:: Work to complete ::
Write out each record exactly as it stands. No pictures belong in the copy.

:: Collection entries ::
------------------------------------------------
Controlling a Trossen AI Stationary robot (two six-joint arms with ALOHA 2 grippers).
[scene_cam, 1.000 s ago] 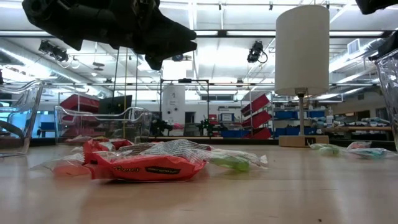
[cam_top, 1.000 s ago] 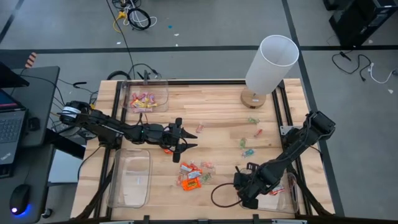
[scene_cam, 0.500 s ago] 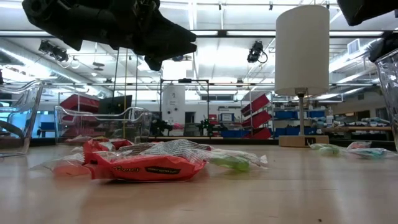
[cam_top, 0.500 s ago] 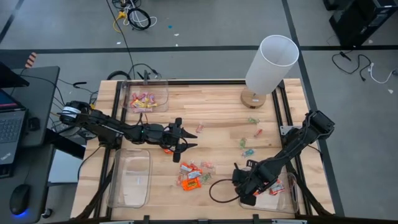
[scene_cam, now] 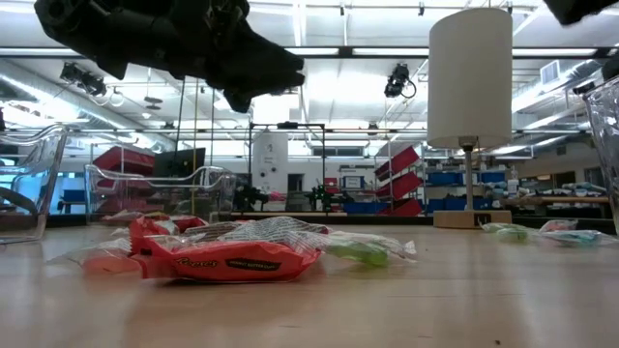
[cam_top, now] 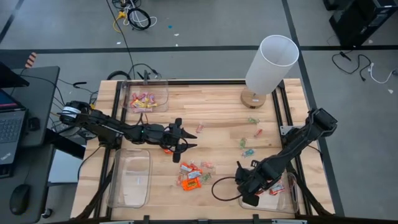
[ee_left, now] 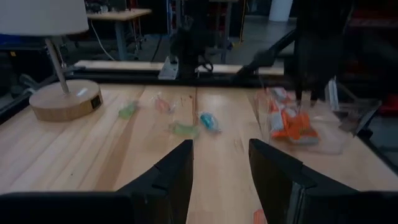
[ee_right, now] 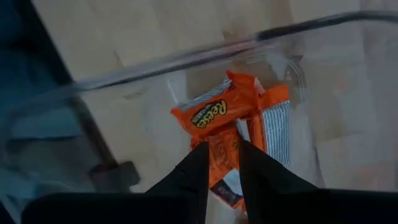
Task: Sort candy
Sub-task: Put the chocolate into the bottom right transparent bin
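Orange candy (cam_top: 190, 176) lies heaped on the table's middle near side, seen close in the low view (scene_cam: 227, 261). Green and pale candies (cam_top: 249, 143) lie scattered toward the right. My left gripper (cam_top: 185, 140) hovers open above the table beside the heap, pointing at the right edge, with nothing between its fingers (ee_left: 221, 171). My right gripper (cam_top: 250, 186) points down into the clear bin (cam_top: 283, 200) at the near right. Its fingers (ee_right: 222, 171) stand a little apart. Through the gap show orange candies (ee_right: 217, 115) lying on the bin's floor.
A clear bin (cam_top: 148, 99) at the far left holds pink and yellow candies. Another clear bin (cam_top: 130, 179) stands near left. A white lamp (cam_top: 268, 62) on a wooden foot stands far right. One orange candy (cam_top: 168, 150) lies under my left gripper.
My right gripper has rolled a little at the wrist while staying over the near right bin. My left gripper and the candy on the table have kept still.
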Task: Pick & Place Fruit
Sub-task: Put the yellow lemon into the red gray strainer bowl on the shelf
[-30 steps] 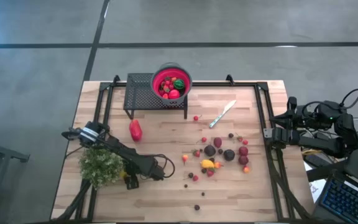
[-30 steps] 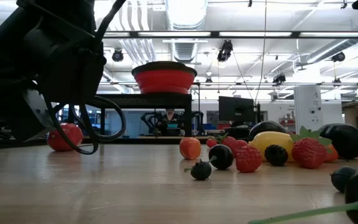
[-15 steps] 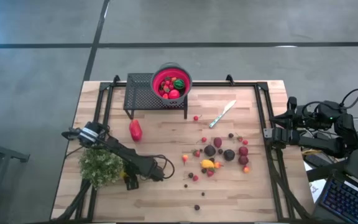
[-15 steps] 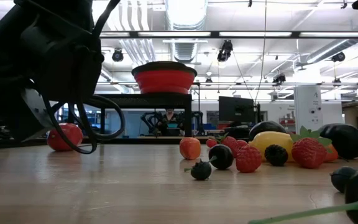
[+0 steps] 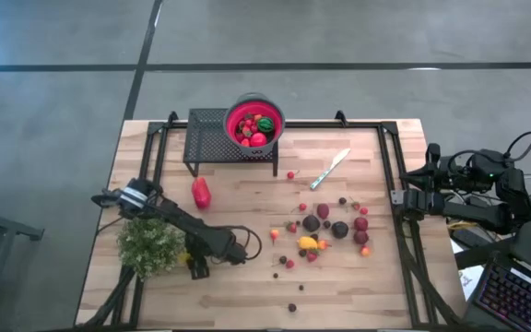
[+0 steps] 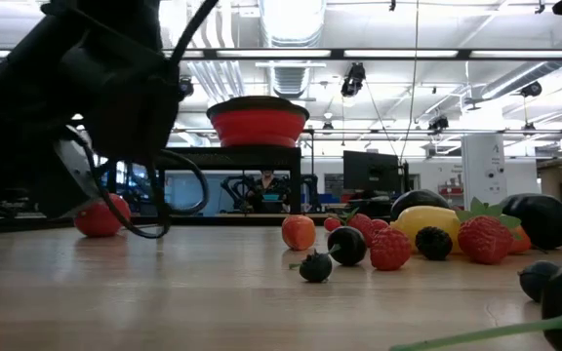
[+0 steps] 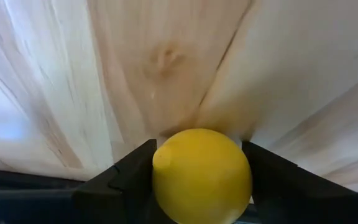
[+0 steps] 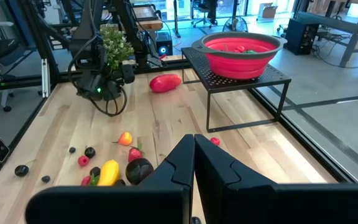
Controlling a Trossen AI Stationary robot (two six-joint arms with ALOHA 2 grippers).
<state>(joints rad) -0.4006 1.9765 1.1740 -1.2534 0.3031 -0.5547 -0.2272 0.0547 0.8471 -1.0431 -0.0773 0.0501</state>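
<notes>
Yellow and round, a small fruit (image 7: 202, 176) sits between the two dark fingers (image 7: 126, 180) of the left gripper (image 5: 244, 249), which are partly closed and press on it from both sides, just above the wooden table (image 5: 247, 295). This gripper is low over the near left part of the table, just right of the green plant (image 5: 151, 247). The other fruits (image 5: 325, 231) lie scattered in the middle and to the right: dark maroon ones, red berries, a yellow piece and some orange ones. A larger red piece (image 5: 201, 193) lies alone on the left, farther back. At the far edge a red bowl (image 5: 254, 121) stands on a black mesh stand (image 5: 210, 138), and some red and green fruit is already in it. A knife (image 5: 330, 169) lies right of the stand. The right gripper (image 8: 193, 163) waits at the right edge of the table with its fingers pressed together and nothing between them.
</notes>
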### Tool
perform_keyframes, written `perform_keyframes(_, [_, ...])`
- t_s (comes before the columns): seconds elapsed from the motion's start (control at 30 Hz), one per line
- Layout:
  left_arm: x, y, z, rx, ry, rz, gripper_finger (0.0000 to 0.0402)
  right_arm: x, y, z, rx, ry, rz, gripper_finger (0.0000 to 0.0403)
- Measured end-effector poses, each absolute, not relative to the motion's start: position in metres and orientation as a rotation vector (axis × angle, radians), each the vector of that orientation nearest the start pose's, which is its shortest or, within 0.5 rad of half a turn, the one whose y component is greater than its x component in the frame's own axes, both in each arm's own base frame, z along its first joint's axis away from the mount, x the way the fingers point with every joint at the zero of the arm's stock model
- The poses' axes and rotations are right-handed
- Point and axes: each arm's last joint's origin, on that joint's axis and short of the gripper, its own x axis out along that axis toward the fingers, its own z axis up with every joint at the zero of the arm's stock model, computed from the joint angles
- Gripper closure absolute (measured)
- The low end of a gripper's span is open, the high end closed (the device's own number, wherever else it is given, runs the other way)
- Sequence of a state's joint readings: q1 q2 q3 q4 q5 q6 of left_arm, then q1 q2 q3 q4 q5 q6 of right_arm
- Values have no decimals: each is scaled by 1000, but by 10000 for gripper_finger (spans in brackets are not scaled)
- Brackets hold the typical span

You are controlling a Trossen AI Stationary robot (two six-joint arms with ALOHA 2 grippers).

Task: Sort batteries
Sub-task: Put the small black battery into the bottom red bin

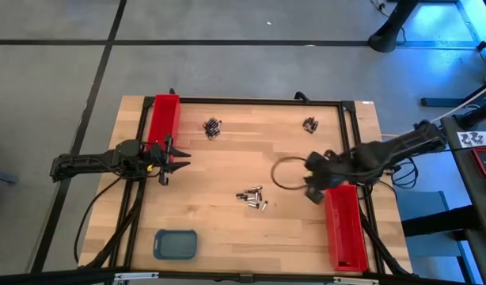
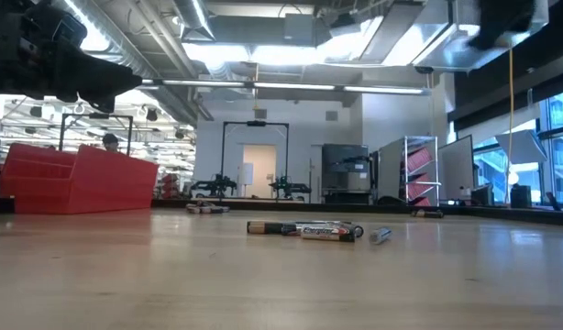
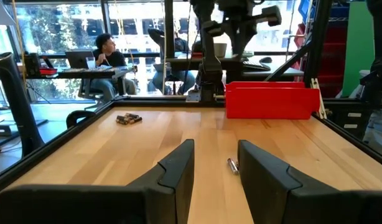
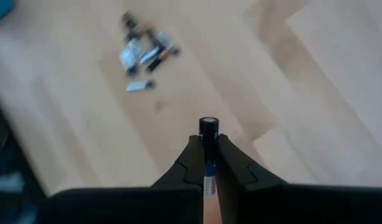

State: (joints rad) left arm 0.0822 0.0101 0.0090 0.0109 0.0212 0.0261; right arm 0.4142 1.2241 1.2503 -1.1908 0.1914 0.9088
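Small silvery and dark batteries lie in three loose clusters on the wooden table: one at the centre (image 1: 255,198) (image 4: 144,53), one at the far middle (image 1: 213,127) and one at the far right (image 1: 309,123). My right gripper (image 1: 313,190) (image 4: 208,146) hangs above the table's right part, beside the near end of the right red tray (image 1: 344,226), and is shut on one battery. My left gripper (image 1: 170,161) (image 3: 216,168) stands open and level at the table's left, next to the left red tray (image 1: 164,119), with nothing between its fingers. My right gripper pinches one battery between its two fingertips; the battery's dark round end (image 4: 208,126) sticks out past them. The battery lies along the fingers, which slant down from above. It is lifted clear of the table.
A blue-grey rounded tray (image 1: 176,244) sits near the front left edge. A thin dark loop (image 1: 286,172) shows beside my right gripper. A black frame (image 1: 251,100) runs round the table top. One battery (image 3: 232,164) lies on the wood ahead of my left gripper.
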Motion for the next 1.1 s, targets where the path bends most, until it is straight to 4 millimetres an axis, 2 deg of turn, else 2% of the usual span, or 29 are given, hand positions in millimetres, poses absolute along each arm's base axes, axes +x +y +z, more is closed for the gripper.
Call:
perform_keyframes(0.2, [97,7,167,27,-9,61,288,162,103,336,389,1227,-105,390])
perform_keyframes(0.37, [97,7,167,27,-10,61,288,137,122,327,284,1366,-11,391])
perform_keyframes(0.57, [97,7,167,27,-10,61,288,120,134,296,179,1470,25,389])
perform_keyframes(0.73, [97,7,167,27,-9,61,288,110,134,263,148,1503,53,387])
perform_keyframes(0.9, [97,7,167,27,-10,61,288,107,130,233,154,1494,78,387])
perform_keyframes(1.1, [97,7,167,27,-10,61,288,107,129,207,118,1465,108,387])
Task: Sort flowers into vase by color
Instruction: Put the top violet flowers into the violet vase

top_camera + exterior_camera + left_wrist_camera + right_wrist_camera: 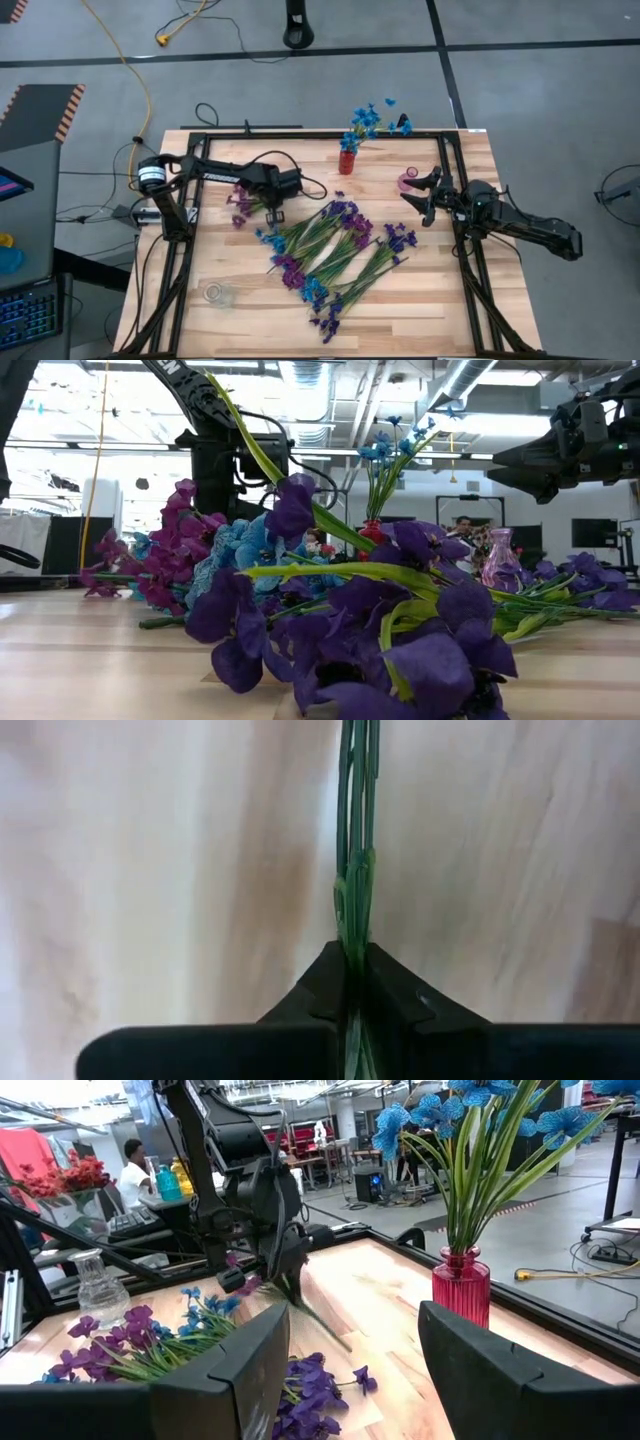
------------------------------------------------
:: Exercise output ::
Controlling a Trossen AI Stationary robot (two six-joint arms with ALOHA 2 grippers).
[scene_cam, 1.000 s ago] 
[cam_top, 1.000 s ago] 
[scene_cam, 0.500 s ago] 
[cam_top, 0.500 s ago] 
[scene_cam, now] 
[cam_top, now] 
[ee_left, now] 
[ee_right, now] 
Task: Sort candy
Sub-task: Put the chocolate into the bottom right transparent bin
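Orange candy (cam_top: 190, 176) lies heaped on the table's middle near side, seen close in the low view (scene_cam: 227, 261). Green and pale candies (cam_top: 249, 143) lie scattered toward the right. My left gripper (cam_top: 185, 140) hovers open above the table beside the heap, pointing at the right edge, with nothing between its fingers (ee_left: 221, 171). My right gripper (cam_top: 250, 186) points down into the clear bin (cam_top: 283, 200) at the near right. Its fingers (ee_right: 222, 171) stand a little apart. Through the gap show orange candies (ee_right: 217, 115) lying on the bin's floor.
A clear bin (cam_top: 148, 99) at the far left holds pink and yellow candies. Another clear bin (cam_top: 130, 179) stands near left. A white lamp (cam_top: 268, 62) on a wooden foot stands far right. One orange candy (cam_top: 168, 150) lies under my left gripper.
My right gripper has rolled a little at the wrist while staying over the near right bin. My left gripper and the candy on the table have kept still.
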Task: Pick & Place Fruit
Sub-task: Put the yellow lemon into the red gray strainer bowl on the shelf
[-30 steps] 
[-30 steps] 
[-15 steps] 
[-15 steps] 
[+0 steps] 
[+0 steps] 
[+0 steps] 
[+0 steps] 
Controlling a Trossen AI Stationary robot (two six-joint arms with ALOHA 2 grippers).
<state>(joints rad) -0.4006 1.9765 1.1740 -1.2534 0.3031 -0.5547 -0.2272 0.0547 0.8471 -1.0431 -0.0773 0.0501</state>
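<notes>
Yellow and round, a small fruit (image 7: 202, 176) sits between the two dark fingers (image 7: 126, 180) of the left gripper (image 5: 244, 249), which are partly closed and press on it from both sides, just above the wooden table (image 5: 247, 295). This gripper is low over the near left part of the table, just right of the green plant (image 5: 151, 247). The other fruits (image 5: 325, 231) lie scattered in the middle and to the right: dark maroon ones, red berries, a yellow piece and some orange ones. A larger red piece (image 5: 201, 193) lies alone on the left, farther back. At the far edge a red bowl (image 5: 254, 121) stands on a black mesh stand (image 5: 210, 138), and some red and green fruit is already in it. A knife (image 5: 330, 169) lies right of the stand. The right gripper (image 8: 193, 163) waits at the right edge of the table with its fingers pressed together and nothing between them.
</notes>
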### Tool
perform_keyframes, written `perform_keyframes(_, [_, ...])`
- t_s (comes before the columns): seconds elapsed from the motion's start (control at 30 Hz), one per line
- Layout:
  left_arm: x, y, z, rx, ry, rz, gripper_finger (0.0000 to 0.0402)
  right_arm: x, y, z, rx, ry, rz, gripper_finger (0.0000 to 0.0403)
- Measured end-effector poses, each absolute, not relative to the motion's start: position in metres and orientation as a rotation vector (axis × angle, radians), each the vector of that orientation nearest the start pose's, which is its shortest or, within 0.5 rad of half a turn, the one whose y component is greater than its x component in the frame's own axes, both in each arm's own base frame, z along its first joint's axis away from the mount, x the way the fingers point with every joint at the zero of the arm's stock model
- The poses' axes and rotations are right-handed
- Point and axes: each arm's last joint's origin, on that joint's axis and short of the gripper, its own x axis out along that axis toward the fingers, its own z axis up with every joint at the zero of the arm's stock model, computed from the joint angles
- Gripper closure absolute (measured)
- The low end of a gripper's span is open, the high end closed (the device's own number, wherever else it is given, runs the other way)
- Sequence of a state's joint readings: q1 q2 q3 q4 q5 q6 of left_arm, then q1 q2 q3 q4 q5 q6 of right_arm
- Values have no decimals: each is scaled by 1000, but by 10000 for gripper_finger (spans in brackets are not scaled)
- Brackets hold the typical span

You are controlling a Trossen AI Stationary robot (two six-joint arms with ALOHA 2 grippers).

Task: Sort batteries
Sub-task: Put the small black battery into the bottom red bin


State: (joints rad) left arm 0.0822 0.0101 0.0090 0.0109 0.0212 0.0261; right arm 0.4142 1.2241 1.2503 -1.1908 0.1914 0.9088
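Small silvery and dark batteries lie in three loose clusters on the wooden table: one at the centre (image 1: 255,198) (image 4: 144,53), one at the far middle (image 1: 213,127) and one at the far right (image 1: 309,123). My right gripper (image 1: 313,190) (image 4: 208,146) hangs above the table's right part, beside the near end of the right red tray (image 1: 344,226), and is shut on one battery. My left gripper (image 1: 170,161) (image 3: 216,168) stands open and level at the table's left, next to the left red tray (image 1: 164,119), with nothing between its fingers. My right gripper pinches one battery between its two fingertips; the battery's dark round end (image 4: 208,126) sticks out past them. The battery lies along the fingers, which slant down from above. It is lifted clear of the table.
A blue-grey rounded tray (image 1: 176,244) sits near the front left edge. A thin dark loop (image 1: 286,172) shows beside my right gripper. A black frame (image 1: 251,100) runs round the table top. One battery (image 3: 232,164) lies on the wood ahead of my left gripper.
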Motion for the next 1.1 s, targets where the path bends most, until it is straight to 4 millimetres an axis, 2 deg of turn, else 2% of the usual span, or 29 are given, hand positions in millimetres, poses absolute along each arm's base axes, axes +x +y +z, more is closed for the gripper.
Call:
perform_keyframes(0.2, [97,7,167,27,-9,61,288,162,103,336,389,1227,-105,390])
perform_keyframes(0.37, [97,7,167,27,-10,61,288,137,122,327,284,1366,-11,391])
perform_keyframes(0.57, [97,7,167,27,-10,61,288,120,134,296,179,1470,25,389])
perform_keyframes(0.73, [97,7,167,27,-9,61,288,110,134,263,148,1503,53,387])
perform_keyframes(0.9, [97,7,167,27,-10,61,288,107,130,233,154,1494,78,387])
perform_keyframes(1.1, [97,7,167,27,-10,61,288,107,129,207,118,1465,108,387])
Task: Sort flowers into vase by color
Instruction: Put the top violet flowers into the violet vase

top_camera + exterior_camera + left_wrist_camera + right_wrist_camera: 

The response to this exercise is complete.